TASK DIRECTIONS :: Only a number is wanted: how many lines in these records contain the word "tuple"?

━━━━━ STUDY MATERIAL ━━━━━

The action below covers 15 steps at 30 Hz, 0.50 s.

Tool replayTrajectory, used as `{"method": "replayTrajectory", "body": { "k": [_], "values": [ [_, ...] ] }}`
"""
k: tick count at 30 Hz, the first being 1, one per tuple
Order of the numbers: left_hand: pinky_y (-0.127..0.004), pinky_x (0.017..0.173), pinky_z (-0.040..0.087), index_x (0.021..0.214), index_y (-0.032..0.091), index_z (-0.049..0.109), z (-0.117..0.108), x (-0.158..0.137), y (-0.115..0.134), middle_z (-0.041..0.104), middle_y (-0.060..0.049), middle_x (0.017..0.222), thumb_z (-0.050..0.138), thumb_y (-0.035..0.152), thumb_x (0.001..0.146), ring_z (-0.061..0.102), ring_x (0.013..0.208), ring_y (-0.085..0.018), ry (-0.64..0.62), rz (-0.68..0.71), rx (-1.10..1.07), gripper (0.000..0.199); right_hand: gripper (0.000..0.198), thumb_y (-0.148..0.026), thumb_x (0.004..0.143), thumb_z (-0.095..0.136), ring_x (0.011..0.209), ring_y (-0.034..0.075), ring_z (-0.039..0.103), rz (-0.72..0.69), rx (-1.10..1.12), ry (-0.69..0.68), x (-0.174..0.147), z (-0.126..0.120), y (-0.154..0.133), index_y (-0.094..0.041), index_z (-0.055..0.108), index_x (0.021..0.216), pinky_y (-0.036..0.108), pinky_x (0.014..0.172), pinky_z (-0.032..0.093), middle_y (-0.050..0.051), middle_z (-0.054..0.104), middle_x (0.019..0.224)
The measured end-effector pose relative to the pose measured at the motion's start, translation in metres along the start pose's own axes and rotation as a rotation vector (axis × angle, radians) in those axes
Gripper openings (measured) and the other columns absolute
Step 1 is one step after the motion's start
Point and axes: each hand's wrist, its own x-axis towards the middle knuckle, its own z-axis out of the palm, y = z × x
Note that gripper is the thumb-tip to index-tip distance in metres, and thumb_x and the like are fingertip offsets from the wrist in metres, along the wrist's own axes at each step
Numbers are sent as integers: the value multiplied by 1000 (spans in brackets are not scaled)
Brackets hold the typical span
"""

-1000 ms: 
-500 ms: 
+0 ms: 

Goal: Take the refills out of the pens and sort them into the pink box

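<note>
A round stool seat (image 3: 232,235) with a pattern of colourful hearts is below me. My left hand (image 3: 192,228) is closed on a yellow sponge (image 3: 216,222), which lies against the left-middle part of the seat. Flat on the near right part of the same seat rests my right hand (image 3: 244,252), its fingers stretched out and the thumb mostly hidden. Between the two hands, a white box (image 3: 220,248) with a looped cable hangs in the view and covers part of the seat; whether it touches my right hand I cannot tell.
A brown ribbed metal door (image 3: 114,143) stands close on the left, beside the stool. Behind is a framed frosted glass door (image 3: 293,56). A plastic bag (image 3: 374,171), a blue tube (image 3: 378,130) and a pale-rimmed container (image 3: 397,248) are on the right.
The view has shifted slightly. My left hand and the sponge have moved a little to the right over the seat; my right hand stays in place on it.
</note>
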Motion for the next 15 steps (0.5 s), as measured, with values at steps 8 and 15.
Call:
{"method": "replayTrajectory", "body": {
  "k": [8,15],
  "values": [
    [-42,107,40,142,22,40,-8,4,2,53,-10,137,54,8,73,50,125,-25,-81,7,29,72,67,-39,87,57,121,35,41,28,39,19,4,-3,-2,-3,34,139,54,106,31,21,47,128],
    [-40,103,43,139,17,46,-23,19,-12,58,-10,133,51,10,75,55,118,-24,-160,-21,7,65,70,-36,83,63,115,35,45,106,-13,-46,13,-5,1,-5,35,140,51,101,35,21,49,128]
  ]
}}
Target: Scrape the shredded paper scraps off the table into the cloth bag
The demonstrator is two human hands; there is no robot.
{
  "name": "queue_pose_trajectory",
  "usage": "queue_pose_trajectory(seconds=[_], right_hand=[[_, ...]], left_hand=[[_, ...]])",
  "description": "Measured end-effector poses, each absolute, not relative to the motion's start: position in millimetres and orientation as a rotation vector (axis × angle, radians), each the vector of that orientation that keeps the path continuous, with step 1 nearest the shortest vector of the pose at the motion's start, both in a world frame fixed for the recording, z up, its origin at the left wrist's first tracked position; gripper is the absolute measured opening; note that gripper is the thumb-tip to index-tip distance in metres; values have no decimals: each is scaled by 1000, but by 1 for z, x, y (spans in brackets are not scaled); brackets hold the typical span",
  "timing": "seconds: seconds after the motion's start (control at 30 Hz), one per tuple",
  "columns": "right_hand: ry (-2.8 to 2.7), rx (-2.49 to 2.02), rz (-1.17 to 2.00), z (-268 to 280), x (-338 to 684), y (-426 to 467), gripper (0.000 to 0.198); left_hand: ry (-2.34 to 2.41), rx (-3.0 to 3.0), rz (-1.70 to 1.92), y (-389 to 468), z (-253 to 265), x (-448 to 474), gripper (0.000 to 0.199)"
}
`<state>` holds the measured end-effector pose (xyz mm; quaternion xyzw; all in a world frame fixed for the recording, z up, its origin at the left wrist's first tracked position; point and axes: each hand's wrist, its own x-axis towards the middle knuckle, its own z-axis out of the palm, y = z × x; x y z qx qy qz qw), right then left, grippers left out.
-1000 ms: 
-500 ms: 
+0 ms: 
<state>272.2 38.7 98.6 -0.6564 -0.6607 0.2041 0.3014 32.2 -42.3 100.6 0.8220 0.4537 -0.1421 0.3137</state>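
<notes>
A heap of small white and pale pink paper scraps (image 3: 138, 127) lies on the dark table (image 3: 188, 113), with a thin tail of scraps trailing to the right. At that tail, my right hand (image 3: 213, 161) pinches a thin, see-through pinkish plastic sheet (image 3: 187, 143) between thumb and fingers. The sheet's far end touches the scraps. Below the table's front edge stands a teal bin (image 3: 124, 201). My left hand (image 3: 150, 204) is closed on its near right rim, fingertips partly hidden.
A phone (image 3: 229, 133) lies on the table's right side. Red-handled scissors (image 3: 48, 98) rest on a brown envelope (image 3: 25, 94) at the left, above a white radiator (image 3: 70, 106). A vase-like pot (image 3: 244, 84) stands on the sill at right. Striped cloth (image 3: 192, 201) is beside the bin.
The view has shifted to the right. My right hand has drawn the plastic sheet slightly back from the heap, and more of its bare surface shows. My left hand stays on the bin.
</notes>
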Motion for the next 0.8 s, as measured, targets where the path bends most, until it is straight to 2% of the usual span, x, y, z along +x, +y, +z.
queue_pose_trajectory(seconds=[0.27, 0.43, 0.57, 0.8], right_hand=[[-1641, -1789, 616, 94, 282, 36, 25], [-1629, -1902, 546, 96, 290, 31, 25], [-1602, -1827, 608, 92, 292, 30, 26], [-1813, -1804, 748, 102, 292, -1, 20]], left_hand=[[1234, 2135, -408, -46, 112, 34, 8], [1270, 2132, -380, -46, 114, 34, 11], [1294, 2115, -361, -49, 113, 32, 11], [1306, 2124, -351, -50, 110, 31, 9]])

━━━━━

WRITTEN RESPONSE :: 2